Problem to solve:
Whenever a line below includes the string "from", show it.

──────── Exercise data ────────

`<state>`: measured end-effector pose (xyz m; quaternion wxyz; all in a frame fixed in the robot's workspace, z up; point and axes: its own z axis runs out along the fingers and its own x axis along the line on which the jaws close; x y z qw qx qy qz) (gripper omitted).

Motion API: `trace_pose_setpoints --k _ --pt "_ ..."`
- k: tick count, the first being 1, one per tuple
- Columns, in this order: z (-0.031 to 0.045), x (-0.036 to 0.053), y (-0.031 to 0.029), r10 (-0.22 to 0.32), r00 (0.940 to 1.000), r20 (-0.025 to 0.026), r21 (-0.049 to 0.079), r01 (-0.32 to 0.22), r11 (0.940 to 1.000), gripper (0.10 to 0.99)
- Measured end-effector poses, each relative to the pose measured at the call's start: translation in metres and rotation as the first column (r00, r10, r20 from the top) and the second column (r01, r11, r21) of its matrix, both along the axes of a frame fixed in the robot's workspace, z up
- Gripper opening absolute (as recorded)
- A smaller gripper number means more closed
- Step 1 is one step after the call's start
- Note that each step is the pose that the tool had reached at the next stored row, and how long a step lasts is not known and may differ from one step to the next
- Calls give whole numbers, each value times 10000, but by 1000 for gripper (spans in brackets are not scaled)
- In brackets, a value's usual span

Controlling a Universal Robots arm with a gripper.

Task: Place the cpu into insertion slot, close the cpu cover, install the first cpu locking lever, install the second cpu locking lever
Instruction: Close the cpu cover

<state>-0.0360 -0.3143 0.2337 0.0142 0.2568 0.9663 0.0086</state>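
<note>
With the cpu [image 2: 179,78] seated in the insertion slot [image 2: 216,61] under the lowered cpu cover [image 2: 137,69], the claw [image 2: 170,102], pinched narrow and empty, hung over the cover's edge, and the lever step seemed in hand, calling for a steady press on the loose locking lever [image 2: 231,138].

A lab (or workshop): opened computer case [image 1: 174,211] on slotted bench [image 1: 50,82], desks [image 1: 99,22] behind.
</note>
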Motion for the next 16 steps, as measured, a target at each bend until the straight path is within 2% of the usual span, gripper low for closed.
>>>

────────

Solution to this exercise:
- Measured end-effector poses, each relative to the pose measured at the call's start: translation in metres and rotation as the first column (r00, r10, r20 from the top) and the second column (r01, r11, r21) of its matrix, both along the axes of a frame fixed in the robot's workspace, z up
- Note that each step is the pose that the tool had reached at the next stored row, and how long a step lasts is not known and may differ from one step to the next

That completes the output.